The downturn in global demand for oil and the subsequent supply glut has already marked the lowest oil prices in the last 20 years, and this has in turn disrupted the budget plans of major oil producing countries in Africa. Consequently, there is a significant risk to trade banks and commodity-linked corporates exposed to sovereign risk, especially in counties such as Nigeria which has a 2020 budget based on revenue from with oil priced at $57 per barrel. Prices have now dropped to between $10 and $25 per barrel.

These price drops could have even more significant impact for certain other countries where high-profile oil sector resource-backed loans were seen as being the gateway to economic sanctuary.
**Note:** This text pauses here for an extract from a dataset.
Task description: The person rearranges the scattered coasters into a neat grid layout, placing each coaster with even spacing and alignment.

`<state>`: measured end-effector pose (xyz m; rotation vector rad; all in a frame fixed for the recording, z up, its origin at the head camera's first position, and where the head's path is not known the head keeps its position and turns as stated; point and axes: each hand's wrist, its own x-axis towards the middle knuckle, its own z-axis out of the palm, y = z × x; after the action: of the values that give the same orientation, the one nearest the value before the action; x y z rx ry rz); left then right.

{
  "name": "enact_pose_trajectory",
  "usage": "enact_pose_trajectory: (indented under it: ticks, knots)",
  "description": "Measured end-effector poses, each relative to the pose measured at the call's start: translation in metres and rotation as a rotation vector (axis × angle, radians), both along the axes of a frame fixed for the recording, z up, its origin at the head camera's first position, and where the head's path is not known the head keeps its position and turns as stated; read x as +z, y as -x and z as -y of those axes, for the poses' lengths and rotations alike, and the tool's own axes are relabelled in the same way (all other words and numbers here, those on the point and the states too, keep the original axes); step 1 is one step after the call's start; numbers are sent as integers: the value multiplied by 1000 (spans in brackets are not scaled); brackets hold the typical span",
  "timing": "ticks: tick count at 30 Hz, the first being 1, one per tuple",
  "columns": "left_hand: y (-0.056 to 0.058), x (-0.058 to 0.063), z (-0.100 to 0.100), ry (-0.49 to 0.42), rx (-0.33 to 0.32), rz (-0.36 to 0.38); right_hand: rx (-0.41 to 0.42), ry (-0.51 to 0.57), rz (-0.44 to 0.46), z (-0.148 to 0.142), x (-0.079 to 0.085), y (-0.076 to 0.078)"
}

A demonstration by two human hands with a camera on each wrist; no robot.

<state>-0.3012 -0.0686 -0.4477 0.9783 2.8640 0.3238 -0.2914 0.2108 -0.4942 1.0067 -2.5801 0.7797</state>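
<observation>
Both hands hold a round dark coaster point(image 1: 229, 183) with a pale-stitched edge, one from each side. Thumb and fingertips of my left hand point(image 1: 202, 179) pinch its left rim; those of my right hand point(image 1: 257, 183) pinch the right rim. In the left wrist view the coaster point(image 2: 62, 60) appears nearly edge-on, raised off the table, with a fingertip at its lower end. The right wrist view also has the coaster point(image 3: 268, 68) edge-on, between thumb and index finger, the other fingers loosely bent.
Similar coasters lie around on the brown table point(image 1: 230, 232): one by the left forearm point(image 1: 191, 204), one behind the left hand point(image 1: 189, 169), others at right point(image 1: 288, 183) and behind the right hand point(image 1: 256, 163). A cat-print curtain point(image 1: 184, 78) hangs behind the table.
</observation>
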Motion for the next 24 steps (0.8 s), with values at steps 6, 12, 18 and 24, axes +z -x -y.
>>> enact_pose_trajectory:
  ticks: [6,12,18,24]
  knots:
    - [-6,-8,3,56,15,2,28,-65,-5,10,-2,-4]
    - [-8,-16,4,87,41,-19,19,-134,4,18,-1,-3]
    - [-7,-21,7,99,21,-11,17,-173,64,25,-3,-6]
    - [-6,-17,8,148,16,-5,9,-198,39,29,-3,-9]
And with the IMF and ECAs starting to wipe off portions of debt for many African countries, the question is: will China follow suit to help mitigate the economic fallout? 

For now, China, India and the US have said they will not provide any debt relief to African countries amid the Covid-19 crisis, however they have not written off debt restructuring. Kenya, Ethiopia and Nigeria have the greatest debt with China, according to market observers, with Kenya rumoured to be the most likely to renegotiate, as 53% of its external debt is owed to China. Nigeria is perhaps the least likely to restructure its debt with China, having received the greatest support from the IMF on the continent.